The msgmnb tunable specifies the maximum allowable total combined size of all messages queued in a single System V IPC message queue at one time, in bytes.

The default is 16384.

kernel.msgmnb = 16384

The msgmax tunable specifies the maximum allowable size of any single message in a System V IPC message queue, in bytes. msgmax must be no larger than msgmnb (the size of the queue).

kernel.msgmax = 8192

The msgmni tunable specifies the maximum number of system-wide System IPC message queue identifiers (one per queue). The default is 16.

kernel.msgmni = 7902

This file can be used to query and set the run-time limit on the maximum System V IPC shared memory segment size that can be created. It could be max physical memory Byte -1. For example: for 64 GB phyical system, kernel.shmmax = (6410241024*1024)-1 = 68719476735

kernel.shmmax = 4294967295

In most cases this setting should be sufficient since it means that the total amount of shared memory available on the system is 2097152x4096 bytes. (shmallxPAGE_SIZE) which is 8 GB.

PAGE_SIZE is usually 4096 bytes.

For a system have 16GB phyical menmory kernel.shmall = (1610241024)/4 = 4194304

kernel.shmall = 268435456

net.ipv4.conf.default.arp_announce - INTEGER

Define different restriction levels for announcing the local source IP address from IP packets in ARP requests sent on interface:

    0 - (default) Use any local address, configured on any interface
    
    1 - Try to avoid local addresses that are not in the target's subnet for this interface. This mode is useful when target hosts reachable via this interface require the source IP address in ARP requests to be part of their logical network configured on the receiving interface. When we generate the	request we will check all our subnets that include the	target IP and will preserve the source address if it is from	such subnet. If there is no such subnet we select source	address according to the rules for level 2.
    
    2 - Always use the best local address for this target.	In this mode we ignore the source address in the IP packet	and try to select local address that we prefer for talks with	the target host. Such local address is selected by looking	for primary IP addresses on all our subnets on the outgoing	interface that include the target IP address. If no suitable	local address is found we select the first local address	we have on the outgoing interface or on all other interfaces,	with the hope we will receive reply for our request and	even sometimes no matter the source IP address we announce.

The max value from conf/{all,interface}/arp_announce is used.

Increasing the restriction level gives more chance for receiving answer from the resolved target while decreasing the level announces more valid sender’s information.
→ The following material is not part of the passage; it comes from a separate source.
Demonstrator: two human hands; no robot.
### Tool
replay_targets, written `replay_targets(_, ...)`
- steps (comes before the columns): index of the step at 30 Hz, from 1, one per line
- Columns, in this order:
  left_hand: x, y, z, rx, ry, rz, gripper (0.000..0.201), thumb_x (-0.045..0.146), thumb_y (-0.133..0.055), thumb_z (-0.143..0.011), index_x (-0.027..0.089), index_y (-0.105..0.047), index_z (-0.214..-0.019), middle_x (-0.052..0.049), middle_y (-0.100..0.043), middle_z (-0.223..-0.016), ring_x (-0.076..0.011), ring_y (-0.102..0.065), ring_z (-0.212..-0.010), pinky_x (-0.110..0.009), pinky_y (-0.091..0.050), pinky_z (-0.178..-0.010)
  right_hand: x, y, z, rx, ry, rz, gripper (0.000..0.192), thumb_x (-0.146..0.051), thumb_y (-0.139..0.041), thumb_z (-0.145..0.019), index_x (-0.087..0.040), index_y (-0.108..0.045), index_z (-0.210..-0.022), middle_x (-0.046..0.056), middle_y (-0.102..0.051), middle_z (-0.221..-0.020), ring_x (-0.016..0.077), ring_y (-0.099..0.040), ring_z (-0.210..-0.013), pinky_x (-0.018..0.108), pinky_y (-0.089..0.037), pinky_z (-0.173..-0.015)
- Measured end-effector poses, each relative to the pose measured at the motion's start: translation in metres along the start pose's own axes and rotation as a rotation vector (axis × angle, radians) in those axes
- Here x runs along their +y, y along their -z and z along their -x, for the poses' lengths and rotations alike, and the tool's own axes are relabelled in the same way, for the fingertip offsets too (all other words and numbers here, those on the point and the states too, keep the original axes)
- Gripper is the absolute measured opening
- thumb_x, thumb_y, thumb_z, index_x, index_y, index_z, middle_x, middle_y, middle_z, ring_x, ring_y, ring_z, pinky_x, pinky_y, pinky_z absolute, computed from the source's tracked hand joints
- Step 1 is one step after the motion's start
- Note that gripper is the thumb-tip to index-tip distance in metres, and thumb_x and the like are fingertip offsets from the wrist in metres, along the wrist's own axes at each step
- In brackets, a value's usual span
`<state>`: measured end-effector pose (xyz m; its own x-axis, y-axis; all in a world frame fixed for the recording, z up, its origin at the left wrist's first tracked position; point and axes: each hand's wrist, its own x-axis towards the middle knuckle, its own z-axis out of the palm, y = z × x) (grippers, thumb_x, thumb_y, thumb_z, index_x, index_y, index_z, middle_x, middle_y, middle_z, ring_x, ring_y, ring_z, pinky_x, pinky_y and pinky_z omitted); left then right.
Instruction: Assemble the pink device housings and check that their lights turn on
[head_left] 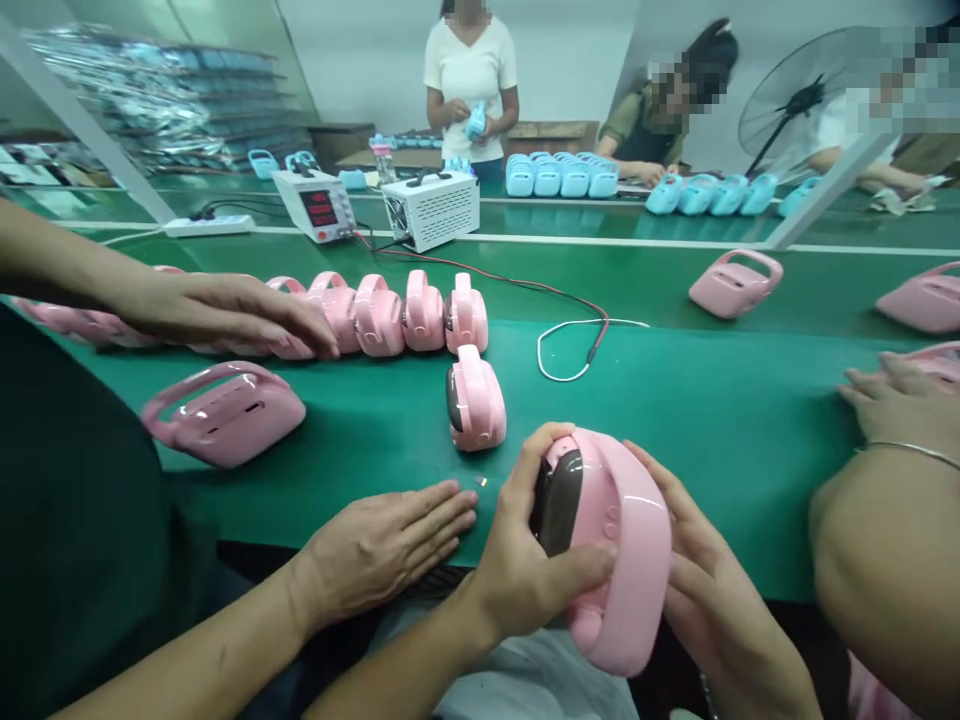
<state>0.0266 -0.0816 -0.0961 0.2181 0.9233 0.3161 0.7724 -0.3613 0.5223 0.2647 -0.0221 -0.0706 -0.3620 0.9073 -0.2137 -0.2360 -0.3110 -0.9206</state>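
So the pink unit [637, 545] is held up at the near edge of the table [720, 410], with 2 hands gripping it. The left hand [517, 570] has its fingers curled over the side with the dark panel [566, 500], thumb laid across the body near the round buttons [612, 516]. The right hand [712, 580] cups the opposite side. Can't tell exactly where its hidden fingertips press.

For a good hold, imo let the right hand take most of the weight and use the left to steady and turn it. I'd keep that thumb light since it's so close to the buttons, and keep fingers off the dark panel, which looks like it'd smudge. The finish is glossy, so I'd guess it's slippery too: better to work over the table than past the edge.

Also mind the neighbours: a co-worker's hand [382, 550] rests palm down near the left hand, and 1 standing unit [478, 405] is just beyond, close to the end of the pink row [379, 320]. Slow turns should avoid bumping either.
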Motion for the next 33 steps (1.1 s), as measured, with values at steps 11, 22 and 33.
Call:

net.ipv4.conf.default.arp_ignore - INTEGER

Define different modes for sending replies in response to received ARP requests that resolve local target IP addresses:

    0 - (default): reply for any local target IP address, configured	on any interface
    
    1 - reply only if the target IP address is local address	configured on the incoming interface
    
    2 - reply only if the target IP address is local address	configured on the incoming interface and both with the	sender's IP address are part from same subnet on this interface.
    
    3 - do not reply for local addresses configured with scope host,	only resolutions for global and link addresses are replied
    
    4-7 - reserved
    
    8 - do not reply for all local addresses

The max value from conf/{all,interface}/arp_ignore is used when ARP request is received on the {interface}

To disable ARP for VIP at real servers, we just need to set arp_announce/arp_ignore sysctls at the interface connected to the VIP network. For example, real servers have eth0 connected to the VIP network with the VIP at interface lo, we will have the following commands.

net.ipv4.conf.eth0.arp_ignore = 1
net.ipv4.conf.eth0.arp_announce = 2

net.core.rmem_max

The net.core.rmem_max setting defines the maximum receive socket buffer size in bytes.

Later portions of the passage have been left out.